→ **WHAT TO DO**: Extract all lines from the data beneath that include the word "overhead".

→ **PROVIDED RECORDS**:
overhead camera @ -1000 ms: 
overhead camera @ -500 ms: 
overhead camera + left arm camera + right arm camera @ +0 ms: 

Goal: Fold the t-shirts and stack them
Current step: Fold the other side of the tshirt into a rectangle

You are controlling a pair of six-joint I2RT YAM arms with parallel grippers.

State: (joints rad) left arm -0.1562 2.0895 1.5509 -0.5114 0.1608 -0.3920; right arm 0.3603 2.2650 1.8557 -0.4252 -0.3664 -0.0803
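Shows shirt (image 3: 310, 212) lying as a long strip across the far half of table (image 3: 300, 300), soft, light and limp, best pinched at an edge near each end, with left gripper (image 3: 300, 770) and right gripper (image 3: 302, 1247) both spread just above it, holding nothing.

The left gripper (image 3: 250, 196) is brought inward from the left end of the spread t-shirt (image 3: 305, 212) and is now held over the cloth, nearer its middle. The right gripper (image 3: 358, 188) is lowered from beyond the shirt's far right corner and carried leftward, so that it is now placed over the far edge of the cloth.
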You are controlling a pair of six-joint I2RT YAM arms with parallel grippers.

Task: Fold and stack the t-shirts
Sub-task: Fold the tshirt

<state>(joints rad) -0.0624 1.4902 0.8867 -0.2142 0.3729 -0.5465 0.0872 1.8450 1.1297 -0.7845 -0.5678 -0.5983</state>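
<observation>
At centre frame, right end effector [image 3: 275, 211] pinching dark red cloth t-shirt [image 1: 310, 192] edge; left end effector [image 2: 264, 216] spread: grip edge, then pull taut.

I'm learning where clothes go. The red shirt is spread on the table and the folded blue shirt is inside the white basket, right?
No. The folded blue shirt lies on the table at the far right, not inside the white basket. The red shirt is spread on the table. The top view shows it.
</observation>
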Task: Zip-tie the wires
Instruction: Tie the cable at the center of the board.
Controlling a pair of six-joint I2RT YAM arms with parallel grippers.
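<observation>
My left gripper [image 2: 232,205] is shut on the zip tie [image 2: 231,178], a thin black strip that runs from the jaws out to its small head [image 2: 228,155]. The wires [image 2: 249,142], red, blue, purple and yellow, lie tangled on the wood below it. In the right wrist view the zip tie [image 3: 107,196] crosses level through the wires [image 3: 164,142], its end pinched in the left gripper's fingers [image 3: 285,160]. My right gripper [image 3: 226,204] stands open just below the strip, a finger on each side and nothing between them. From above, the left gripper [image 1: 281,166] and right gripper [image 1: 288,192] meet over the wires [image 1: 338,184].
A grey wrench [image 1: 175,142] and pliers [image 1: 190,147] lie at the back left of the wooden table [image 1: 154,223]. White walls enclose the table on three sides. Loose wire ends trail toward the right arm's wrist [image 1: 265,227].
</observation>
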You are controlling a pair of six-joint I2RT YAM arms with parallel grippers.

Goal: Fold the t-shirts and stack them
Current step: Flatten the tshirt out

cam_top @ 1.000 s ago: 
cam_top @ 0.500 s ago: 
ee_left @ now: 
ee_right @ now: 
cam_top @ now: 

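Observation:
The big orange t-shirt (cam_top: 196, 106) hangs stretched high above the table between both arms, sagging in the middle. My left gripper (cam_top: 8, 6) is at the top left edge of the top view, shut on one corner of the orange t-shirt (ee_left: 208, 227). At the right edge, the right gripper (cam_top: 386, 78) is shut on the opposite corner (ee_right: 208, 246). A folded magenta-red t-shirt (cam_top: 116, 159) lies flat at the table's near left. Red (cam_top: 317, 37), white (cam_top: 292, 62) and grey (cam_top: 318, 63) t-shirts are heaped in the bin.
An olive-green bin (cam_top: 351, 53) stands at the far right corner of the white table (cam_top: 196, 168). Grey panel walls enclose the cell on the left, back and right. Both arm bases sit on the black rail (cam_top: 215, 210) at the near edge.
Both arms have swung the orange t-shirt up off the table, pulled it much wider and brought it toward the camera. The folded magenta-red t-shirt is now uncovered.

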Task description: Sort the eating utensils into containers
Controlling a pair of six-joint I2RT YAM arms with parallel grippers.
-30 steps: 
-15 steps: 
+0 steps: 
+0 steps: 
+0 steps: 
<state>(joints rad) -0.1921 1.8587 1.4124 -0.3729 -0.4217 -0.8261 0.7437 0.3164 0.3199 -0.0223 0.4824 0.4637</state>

→ **SOLUTION**:
overhead camera @ -1000 ms: 
overhead camera @ -500 ms: 
overhead camera + left arm camera + right arm camera @ +0 ms: 

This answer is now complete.